BLS is not alone in projecting ood opportunities in existing
occupations. Cetron and O’Toole indicate that several existing
occupations are expected to have bright futures. These include
operating engineer, heating/air-conditioning mechanic, and appliance
servicer. In other articles, Cetron also states that no occupation will
be in greater demand in the future than computer programmer–an
occupation that has existed for 20 years. Even Toffler, who foresees a
massive shift in the nature of the economy, has stated that there will
be demand for many kinds of skills in the future.



Another reason for not focusing exclusively on emerging occupations
is the risk of planning to enter a field that will not in fact emerge as
expected or as soon as expected. During the energy crises of the
1970’s, for example, many forecasters predicted substantial growth
in industries and occupations involved in developing alternative energy
sources. In an article in the Occupational Outlook Quarterly in the
Spring of 1977, Russell Flanders stated: “In addition, expanded
efforts to utilize new sources of energy, such as solar or geothermal,
may create new industries and occupations or special ties within
existing occupations.” Such predictions created a great deal of
interest in occupations such as solar technician. However, limitations
of solar power kept the occupation from growing as rapidly as
anticipated. The unexpected oil glut of the early 1980’s further
dampened the growth of this occupation, at least for the time being.
Industries and occupations concerned with developing alternative energy
sources probably will grow over time, but it would be folly for too many
young people to focus on them now when the demand is low.

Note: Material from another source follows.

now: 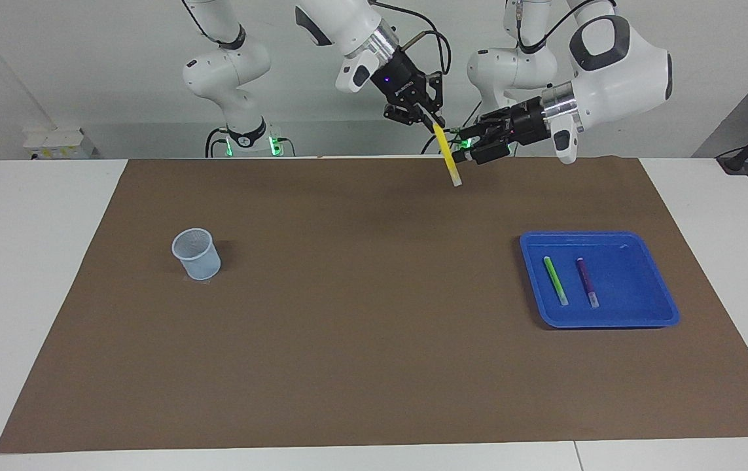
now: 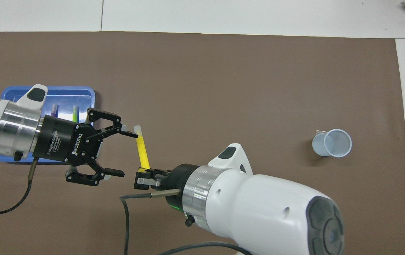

A final consideration about emerging occupations is that many
evolve as specialties within existing occupations. In Encounters, the
authors contend that tool and die makers will become the laser
technicians of the future as more metalworking is done with lasers. By
recognizing that the skills of today’s traditional occupations can
often be applied to tomorrow’s emerging fields, individuals can
prepare for work in both today’s and tomorrow’s job market.
The necessity and advantage of being adaptable to a changing job market
have been recognized by many writers. In Megatrends, Naisbitt says,
“We are moving from the specialist who is soon obsolete to the
generalist who can adapt.” And, in Education for Tomorrow’s
Jobs, the authors state, “Given the uncertainty regarding the skill
requirements of the economy, it is essential that the education of
America’s young people is designed to enhance their abilities to
adapt as necessary to these changing requirements.”



Which views of the future will prove to be correct? Perhaps none.
We will only know in the future; until then counselors and students must
make the best use they can of the information available to them. As
Naisbitt says in Megatrends, “Trends tell you the direction the
country is moving in. The decisions are up to you.”